How Much Does the Integral Embodied Leadership Cohort Cost?

Last updated: May 2026

The Integral Embodied Leadership Cohort for the Healthcare C-Suite is scoped per cohort, not per seat. Cost is determined by cohort size (8–12 participants), geographic distribution for nine monthly two-day intensives, and whether the mid-program team intervention is elected. IHS does not publish a per-seat rate card. Publicly available benchmarks: CCL Leadership at the Peak runs $14,500 per participant for five days; HBS Executive Education healthcare programs run $16,000–$56,000 per participant per program; Korn Ferry senior executive cohorts run $15,000–$25,000 per participant. The IHS cohort spans nine months — 18 group intensive days, nine individual coaching sessions, pre-cohort assessment, and a 90-day post-cohort follow-up — delivered by Thomas G. Goddard, JD, PhD, CCEP.

Why IHS Does Not Publish Per-Seat Pricing

Three structural reasons determine this, not a preference for opacity.

Principal-delivery scarcity. The cohort is delivered by Thomas G. Goddard, JD, PhD, CCEP — not by associate coaches or franchise-trained facilitators. That means the engagement is constrained by one principal's time, and priced accordingly. There is no productized per-seat rate that can be quoted independent of how many seats are in the cohort and what the cohort's logistics require.

The team intervention is elected, not standard. The mid-program one- or two-day working session with each participant's own leadership team is an optional component. Organizations that elect it for all 8–12 participants expand scope materially relative to organizations that elect it for none. A published per-seat price would misrepresent either scope.

Geographic distribution drives logistics. Nine monthly two-day in-person intensives for a nationally distributed cohort — a health plan CEO in Minneapolis, a specialty pharmacy CCO in Phoenix, a PBM CMO in New Jersey — require logistics that a regionally concentrated cohort does not. The cost difference is real and cannot be averaged into a published rate card without overcharging one cohort and undercharging another.

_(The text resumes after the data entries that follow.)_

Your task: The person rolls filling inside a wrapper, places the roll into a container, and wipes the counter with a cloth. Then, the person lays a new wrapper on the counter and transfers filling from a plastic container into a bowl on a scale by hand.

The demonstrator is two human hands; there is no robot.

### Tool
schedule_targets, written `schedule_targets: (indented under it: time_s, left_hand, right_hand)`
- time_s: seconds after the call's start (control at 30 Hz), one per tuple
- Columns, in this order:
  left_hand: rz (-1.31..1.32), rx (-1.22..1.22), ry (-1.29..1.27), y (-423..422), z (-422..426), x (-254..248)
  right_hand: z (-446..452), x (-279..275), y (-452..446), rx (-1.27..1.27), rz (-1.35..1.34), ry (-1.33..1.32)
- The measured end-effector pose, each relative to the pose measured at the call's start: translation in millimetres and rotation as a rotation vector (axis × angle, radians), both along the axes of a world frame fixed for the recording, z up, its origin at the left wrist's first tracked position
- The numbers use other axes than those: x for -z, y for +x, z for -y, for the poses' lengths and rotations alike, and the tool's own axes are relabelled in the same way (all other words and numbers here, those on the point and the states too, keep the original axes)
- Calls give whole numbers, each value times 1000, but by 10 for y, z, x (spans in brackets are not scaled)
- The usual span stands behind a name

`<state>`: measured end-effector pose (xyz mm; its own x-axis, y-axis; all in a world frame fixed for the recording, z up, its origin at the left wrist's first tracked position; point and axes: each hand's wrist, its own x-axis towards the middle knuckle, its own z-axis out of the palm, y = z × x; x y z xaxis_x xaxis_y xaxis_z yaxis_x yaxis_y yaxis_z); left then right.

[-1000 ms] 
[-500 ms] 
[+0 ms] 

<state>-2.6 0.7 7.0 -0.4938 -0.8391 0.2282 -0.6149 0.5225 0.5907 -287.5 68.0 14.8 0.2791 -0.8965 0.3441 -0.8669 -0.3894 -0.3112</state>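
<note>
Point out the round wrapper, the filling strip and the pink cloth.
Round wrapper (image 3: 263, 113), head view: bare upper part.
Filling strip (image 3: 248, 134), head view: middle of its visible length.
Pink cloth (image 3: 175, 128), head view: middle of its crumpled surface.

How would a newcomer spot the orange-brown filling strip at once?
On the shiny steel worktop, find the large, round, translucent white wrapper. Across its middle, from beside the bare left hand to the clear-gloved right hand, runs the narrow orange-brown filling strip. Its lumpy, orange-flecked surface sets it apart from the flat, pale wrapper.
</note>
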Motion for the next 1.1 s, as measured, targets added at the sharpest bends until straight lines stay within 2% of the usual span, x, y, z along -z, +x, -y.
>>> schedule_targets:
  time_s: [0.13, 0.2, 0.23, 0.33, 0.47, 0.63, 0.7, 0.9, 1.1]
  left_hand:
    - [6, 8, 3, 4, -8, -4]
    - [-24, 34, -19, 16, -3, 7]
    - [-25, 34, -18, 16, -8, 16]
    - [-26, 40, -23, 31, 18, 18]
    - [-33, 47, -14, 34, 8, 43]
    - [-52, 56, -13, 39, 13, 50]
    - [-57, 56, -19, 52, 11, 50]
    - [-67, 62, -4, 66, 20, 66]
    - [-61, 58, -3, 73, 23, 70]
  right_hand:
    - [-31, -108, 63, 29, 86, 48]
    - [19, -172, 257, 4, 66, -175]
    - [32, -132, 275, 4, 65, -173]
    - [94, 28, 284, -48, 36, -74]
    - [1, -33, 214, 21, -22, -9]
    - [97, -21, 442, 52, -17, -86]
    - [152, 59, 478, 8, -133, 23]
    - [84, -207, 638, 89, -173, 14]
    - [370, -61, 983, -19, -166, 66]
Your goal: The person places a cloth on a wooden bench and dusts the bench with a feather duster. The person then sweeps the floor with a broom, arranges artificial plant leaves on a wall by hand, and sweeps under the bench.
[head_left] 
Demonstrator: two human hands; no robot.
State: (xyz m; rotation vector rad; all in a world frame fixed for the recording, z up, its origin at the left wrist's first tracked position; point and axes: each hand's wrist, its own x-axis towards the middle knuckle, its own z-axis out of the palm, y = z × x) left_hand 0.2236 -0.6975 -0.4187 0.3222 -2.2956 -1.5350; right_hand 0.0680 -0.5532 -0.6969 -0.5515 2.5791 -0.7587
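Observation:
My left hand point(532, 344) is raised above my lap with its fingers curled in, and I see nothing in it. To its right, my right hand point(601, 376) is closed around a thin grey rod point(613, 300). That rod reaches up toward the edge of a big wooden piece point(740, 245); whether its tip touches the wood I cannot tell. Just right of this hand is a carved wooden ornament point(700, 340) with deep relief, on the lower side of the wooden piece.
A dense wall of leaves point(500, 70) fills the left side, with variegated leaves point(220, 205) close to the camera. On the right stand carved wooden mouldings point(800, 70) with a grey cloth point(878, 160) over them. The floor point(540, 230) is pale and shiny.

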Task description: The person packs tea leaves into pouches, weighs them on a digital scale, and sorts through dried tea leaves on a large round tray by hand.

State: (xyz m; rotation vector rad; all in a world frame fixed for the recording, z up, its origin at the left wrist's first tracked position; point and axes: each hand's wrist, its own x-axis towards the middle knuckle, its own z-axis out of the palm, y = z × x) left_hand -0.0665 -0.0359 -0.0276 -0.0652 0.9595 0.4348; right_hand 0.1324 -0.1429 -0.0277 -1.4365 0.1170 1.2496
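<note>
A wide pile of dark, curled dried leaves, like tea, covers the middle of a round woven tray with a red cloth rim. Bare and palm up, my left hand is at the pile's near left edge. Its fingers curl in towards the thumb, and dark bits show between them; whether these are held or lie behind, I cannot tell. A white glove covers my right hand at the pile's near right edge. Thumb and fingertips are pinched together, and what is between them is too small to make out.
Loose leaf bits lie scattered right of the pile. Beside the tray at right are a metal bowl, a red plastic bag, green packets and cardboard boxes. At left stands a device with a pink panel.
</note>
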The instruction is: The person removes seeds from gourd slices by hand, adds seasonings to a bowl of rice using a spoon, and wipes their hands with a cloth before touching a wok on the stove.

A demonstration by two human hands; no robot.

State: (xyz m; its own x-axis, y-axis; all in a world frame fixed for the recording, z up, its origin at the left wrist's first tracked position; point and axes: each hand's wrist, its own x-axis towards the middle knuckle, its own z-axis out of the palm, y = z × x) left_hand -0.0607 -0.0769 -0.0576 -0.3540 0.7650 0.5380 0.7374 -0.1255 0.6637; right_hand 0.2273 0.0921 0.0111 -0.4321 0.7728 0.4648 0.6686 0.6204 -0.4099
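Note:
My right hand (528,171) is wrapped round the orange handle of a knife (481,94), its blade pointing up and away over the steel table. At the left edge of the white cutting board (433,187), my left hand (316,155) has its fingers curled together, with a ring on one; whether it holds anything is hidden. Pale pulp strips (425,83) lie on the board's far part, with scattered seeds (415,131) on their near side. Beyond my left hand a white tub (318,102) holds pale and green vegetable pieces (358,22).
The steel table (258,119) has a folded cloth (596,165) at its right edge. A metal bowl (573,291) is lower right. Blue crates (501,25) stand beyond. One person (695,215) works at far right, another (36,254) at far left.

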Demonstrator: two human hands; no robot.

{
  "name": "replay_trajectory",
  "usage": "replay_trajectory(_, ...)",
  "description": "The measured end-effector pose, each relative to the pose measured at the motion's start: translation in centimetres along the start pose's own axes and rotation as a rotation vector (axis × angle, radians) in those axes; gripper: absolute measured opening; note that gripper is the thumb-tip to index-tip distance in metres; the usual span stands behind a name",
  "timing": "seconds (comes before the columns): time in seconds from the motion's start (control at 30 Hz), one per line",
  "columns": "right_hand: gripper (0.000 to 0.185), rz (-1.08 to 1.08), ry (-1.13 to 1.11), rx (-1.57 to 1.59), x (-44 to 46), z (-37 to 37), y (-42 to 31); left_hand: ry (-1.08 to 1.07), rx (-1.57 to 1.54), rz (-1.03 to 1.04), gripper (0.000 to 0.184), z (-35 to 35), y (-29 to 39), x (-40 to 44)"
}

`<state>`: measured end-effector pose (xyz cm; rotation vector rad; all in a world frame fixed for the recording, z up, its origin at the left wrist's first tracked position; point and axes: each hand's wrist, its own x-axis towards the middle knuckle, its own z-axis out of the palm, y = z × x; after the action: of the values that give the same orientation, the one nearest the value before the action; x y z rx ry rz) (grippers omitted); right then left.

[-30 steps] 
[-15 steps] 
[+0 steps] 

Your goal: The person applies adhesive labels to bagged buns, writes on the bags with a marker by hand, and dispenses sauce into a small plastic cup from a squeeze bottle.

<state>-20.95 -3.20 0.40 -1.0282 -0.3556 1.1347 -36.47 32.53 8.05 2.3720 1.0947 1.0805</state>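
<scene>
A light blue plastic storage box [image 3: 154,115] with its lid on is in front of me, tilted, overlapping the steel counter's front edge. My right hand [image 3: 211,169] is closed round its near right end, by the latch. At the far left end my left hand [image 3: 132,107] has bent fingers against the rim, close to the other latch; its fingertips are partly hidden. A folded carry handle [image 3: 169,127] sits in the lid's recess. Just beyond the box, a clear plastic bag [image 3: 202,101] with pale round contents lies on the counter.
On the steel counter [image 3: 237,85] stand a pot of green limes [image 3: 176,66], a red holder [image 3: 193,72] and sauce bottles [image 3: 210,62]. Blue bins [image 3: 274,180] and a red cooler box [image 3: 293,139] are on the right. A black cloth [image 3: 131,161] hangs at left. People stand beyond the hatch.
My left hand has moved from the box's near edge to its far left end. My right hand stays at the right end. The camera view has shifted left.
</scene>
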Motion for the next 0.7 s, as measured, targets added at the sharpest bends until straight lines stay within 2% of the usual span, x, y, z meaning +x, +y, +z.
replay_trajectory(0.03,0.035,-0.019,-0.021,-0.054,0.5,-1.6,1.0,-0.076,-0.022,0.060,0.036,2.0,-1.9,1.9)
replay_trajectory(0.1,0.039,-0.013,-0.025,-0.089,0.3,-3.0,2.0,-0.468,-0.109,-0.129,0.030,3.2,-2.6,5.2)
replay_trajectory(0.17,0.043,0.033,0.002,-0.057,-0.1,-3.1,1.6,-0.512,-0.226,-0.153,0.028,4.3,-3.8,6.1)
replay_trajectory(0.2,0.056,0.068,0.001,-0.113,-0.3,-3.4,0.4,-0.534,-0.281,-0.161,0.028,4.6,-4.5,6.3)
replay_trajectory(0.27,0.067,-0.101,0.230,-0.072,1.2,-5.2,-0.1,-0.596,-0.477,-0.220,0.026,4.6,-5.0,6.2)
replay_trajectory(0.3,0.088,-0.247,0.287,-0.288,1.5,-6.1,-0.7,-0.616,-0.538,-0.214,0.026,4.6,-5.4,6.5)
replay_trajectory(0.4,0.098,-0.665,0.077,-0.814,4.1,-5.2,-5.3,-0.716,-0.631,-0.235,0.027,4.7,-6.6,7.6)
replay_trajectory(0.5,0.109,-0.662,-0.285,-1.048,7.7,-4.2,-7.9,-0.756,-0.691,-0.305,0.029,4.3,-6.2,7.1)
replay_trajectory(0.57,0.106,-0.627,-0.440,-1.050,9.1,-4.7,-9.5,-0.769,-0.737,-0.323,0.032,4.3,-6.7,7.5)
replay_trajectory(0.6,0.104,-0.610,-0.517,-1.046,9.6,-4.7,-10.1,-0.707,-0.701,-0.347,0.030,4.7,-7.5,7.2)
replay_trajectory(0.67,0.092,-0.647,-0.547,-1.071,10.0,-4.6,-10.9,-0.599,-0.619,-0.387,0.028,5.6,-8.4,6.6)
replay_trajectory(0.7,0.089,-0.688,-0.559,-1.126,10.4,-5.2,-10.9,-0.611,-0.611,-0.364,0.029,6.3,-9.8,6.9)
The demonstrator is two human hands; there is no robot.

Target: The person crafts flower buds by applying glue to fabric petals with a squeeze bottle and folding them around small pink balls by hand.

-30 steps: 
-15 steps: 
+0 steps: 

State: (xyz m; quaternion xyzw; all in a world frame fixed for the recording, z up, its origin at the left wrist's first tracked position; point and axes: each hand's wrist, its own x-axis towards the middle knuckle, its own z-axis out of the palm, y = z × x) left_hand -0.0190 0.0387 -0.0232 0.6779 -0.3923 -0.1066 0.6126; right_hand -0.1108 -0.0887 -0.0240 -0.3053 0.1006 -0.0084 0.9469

How Cohort Cost Compares to Standard Programs

Published competitor pricing provides the reference frame. These are publicly disclosed rates from the organizations themselves.

Program Provider Format Published Rate Duration
Leadership at the Peak Center for Creative Leadership (CCL) Residential cohort, C-suite $14,500 per participant 5 days
Healthcare Leadership programs Harvard Business School Executive Education Residential cohort, case-method $16,000–$56,000 per participant 3–5 days per program
Senior executive cohort formats Korn Ferry Cohort plus individual coaching $15,000–$25,000 per participant Multi-day
Integral Embodied Leadership Cohort IHS — Thomas G. Goddard, JD, PhD, CCEP 9-month cohort: 18 group days + 9 individual sessions + team intervention + post-cohort Scoped per cohort — contact for proposal 9 months

The structural difference: CCL, HBS, and Korn Ferry deliver cognitive frameworks and leadership competency models at the class-cohort scale. None addresses the autonomic layer of executive decision quality, none includes a structured intervention with the participant's own leadership team, and none addresses the moral injury and meaning-and-purpose dimension that distinguishes a vocation crisis from a skills gap. For a healthcare C-suite carrying the simultaneous load of CMS-0057-F implementation, prior-authorization rule churn, AI-governance questions, and PE-integration pressure, those omissions are the gap.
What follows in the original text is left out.